Evergreen Plantation’s founders embody the complex familial networks that characterized Creole society in Louisiana. The Haydels and Becnels, two of the most prominent planter families of St. John the Baptist parish, continually intermarried over two centuries. Erasie, Aimée, and Jean Jacques Haydel Jr., all children of Jean Jacques Haydel Sr., married Maximilien, Pierre Antoine, and Clarisse Becnel respectively. The Becnel siblings were the children of Magdelaine Haydel Becnel, the daughter of Jean Jacques Haydel Sr.’s brother Christophe, making Magdelaine the first cousin of her daughters and sons-in-law. Further complications in the family tree arose when, upon the death of his first wife Clarisse Becnel, Jean Jacques Haydel Jr. chose to marry Marie Laure Haydel. Marie Laure was the daughter of Felicité Becnel Haydel, sister of Clarisse, and therefore Jean Jacques’s niece by marriage.
Marriages like these created an intricate network of kinship and social ties that further entrenched the Creole elites and insulated them from the rest of an increasingly diverse society. For Creoles, family involvement in such important matters as marital alliances was crucial. Aware that with marriage came shared finances, social circles, business affairs, and status, suitors sought the approval not only of their potential brides’ parents but also of her brothers, sisters, aunts, uncles, and in-laws.
The applications for marriage dispensations for the Catholic Diocese of New Orleans provide a glimpse into the religious and social mores of Louisiana. Dispensations were necessary in order for anyone related through the sixth degree to marry or for Catholics to marry Protestants. Marriage between cousins or in-laws occurred quite often in Louisiana, and thus many couples were forced to apply for a dispensation before a priest would marry them. Marriages between cousins were purposely arranged in order to preserve family prestige and consolidate wealth and property. In other cases, marriage between cousins seemed unavoidable, as the population of Louisiana was small and Creoles only married other Creoles, thus limiting themselves. As a postscript attached to an 1802 dispensation stated, “Most of the inhabitants of this Coast [First German Coast] are related.” The same could be said of the Second German Coast, where Evergreen Plantation is located. Another priest echoed this sentiment in 1838, stating, “The Creole families are nearly all related so there is rarely a marriage without impediment.” Thus, it seems that the Catholic Church in Louisiana wholly accepted these family alliances through marriage, though it did continue to require that dispensations be obtained.
Pierre Clidamont Becnel, owner of Evergreen Plantation from 1830 to 1846, was the product of a union formed through dispensation.

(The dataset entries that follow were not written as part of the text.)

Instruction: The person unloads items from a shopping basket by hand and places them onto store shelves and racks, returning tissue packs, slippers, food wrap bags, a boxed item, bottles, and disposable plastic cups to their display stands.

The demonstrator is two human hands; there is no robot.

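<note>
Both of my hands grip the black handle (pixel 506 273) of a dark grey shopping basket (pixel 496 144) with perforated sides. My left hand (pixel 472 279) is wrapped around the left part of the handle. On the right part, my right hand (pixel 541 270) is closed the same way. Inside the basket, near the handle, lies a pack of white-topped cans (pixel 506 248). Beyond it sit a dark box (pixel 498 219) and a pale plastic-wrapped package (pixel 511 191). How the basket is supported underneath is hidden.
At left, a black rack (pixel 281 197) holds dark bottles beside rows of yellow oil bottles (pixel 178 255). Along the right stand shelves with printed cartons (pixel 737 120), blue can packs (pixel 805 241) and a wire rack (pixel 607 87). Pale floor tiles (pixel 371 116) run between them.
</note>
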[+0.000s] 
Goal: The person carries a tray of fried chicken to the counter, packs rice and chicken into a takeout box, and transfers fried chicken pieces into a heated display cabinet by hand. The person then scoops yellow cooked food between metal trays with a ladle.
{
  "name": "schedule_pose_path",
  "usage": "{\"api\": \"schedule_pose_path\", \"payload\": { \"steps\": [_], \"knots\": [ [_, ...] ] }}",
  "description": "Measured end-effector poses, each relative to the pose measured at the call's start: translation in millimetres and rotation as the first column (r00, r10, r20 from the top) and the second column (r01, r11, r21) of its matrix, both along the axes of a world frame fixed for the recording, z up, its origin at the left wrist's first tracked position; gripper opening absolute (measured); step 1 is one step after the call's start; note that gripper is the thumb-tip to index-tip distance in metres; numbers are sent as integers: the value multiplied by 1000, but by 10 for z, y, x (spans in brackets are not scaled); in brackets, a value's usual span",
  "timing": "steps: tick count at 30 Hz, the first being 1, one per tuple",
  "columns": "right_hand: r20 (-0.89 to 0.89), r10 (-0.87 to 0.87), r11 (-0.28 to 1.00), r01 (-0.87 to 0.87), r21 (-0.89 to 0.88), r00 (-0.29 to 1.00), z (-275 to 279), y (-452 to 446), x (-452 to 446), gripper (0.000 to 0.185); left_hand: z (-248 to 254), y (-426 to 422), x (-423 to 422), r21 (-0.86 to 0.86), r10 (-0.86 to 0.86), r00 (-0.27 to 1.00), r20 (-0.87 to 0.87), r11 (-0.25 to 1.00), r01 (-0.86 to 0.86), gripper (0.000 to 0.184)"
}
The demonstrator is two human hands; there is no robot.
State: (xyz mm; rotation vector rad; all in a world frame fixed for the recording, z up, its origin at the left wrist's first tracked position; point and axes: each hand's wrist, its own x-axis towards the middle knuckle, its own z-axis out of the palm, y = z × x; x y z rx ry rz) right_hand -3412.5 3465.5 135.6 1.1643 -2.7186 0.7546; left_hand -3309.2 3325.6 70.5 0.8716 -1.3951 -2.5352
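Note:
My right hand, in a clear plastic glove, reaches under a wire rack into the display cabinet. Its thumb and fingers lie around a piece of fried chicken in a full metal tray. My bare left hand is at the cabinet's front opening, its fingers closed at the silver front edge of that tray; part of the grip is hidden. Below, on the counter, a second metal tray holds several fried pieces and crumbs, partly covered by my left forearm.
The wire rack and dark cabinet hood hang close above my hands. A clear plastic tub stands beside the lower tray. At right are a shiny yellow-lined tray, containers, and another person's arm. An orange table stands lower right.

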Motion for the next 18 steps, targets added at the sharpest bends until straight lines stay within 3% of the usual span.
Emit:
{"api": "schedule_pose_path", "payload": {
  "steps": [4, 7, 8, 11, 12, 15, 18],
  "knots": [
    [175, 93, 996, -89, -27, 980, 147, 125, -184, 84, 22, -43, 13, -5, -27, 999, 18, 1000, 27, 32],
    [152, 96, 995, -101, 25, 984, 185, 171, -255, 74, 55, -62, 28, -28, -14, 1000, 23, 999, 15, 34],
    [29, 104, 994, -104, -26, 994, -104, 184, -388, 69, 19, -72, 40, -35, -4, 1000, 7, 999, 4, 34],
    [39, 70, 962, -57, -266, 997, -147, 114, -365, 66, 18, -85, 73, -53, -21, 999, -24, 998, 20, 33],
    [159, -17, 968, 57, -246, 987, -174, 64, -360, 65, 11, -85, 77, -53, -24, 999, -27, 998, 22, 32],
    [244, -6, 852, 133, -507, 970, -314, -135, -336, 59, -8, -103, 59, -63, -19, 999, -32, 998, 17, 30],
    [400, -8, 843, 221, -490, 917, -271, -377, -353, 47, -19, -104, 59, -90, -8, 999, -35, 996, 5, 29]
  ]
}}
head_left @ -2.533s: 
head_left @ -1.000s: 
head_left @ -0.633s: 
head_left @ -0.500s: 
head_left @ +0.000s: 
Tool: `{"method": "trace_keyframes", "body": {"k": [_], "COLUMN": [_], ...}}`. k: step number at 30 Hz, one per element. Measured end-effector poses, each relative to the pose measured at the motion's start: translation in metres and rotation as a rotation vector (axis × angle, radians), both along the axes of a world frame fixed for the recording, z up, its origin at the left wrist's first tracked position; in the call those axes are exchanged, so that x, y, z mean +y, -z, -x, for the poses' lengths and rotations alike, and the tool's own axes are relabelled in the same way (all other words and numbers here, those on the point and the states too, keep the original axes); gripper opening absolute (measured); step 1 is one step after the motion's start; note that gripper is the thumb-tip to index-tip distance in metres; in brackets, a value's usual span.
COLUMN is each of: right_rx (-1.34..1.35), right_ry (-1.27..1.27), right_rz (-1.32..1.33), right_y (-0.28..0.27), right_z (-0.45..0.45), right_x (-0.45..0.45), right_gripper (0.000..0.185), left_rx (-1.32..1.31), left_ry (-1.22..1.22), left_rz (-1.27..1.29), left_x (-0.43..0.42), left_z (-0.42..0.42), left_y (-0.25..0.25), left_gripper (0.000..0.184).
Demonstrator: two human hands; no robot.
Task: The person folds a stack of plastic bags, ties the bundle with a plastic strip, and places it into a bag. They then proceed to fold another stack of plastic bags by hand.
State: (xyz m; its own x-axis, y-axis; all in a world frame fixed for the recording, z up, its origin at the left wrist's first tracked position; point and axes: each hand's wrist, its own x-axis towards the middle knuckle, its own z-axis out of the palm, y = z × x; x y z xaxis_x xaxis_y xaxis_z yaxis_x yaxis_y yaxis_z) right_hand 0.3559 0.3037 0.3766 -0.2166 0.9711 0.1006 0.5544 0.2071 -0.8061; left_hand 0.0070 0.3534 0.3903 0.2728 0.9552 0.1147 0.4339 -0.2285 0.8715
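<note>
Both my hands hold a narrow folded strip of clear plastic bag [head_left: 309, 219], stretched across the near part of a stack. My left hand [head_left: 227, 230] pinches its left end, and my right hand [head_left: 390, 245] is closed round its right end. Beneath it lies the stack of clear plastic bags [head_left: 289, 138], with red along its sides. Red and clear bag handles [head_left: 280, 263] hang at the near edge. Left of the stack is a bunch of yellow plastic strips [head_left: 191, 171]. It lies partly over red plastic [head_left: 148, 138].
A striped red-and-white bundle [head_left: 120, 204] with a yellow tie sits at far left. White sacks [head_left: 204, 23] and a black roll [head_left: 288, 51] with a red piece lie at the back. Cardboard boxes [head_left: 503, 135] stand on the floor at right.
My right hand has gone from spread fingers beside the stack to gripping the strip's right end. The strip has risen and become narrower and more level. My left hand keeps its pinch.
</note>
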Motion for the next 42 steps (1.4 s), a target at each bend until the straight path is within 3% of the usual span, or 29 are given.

His parents, Drausin Becnel and Emelie Carmelite Brou, created an uproar in the community when they began their relationship. According to their dispensation, “Drosen Becnel of St. John Baptist parish has frequently visited her [Carmelita] in St. Charles parish of the German Coast. This has created a scandal and they wish to marry.” Perhaps neighbors and friends were merely scandalized by Becnel’s frequent visits without intentions of marriage, or the scandal may have been related to premarital relations. Because they were “related in the third degree,” they needed a dispensation from the Church in order to marry. Drausin’s maternal grandfather, Christophe Heidel, was the brother of Carmelite Brou’s mother Francoise Heidel. Pierre Clidamont was born less than a year after his parents’ 1802 marriage.
Decades later, this web became further entangled when Pierre Clidamont Becnel followed his parents’ lead and wed Magdelaine Gesira Brou, daughter of Ambroise Brou, his mother’s brother, and Seraphine Becnel, his father’s sister. In fact, Gesira Brou Becnel’s first name, Magdelaine, was in honor of Magdelaine Haydel Becnel, the grandmother she and her husband both shared. Pierre Clidamont Becnel and his wife were double first cousins and never had any children.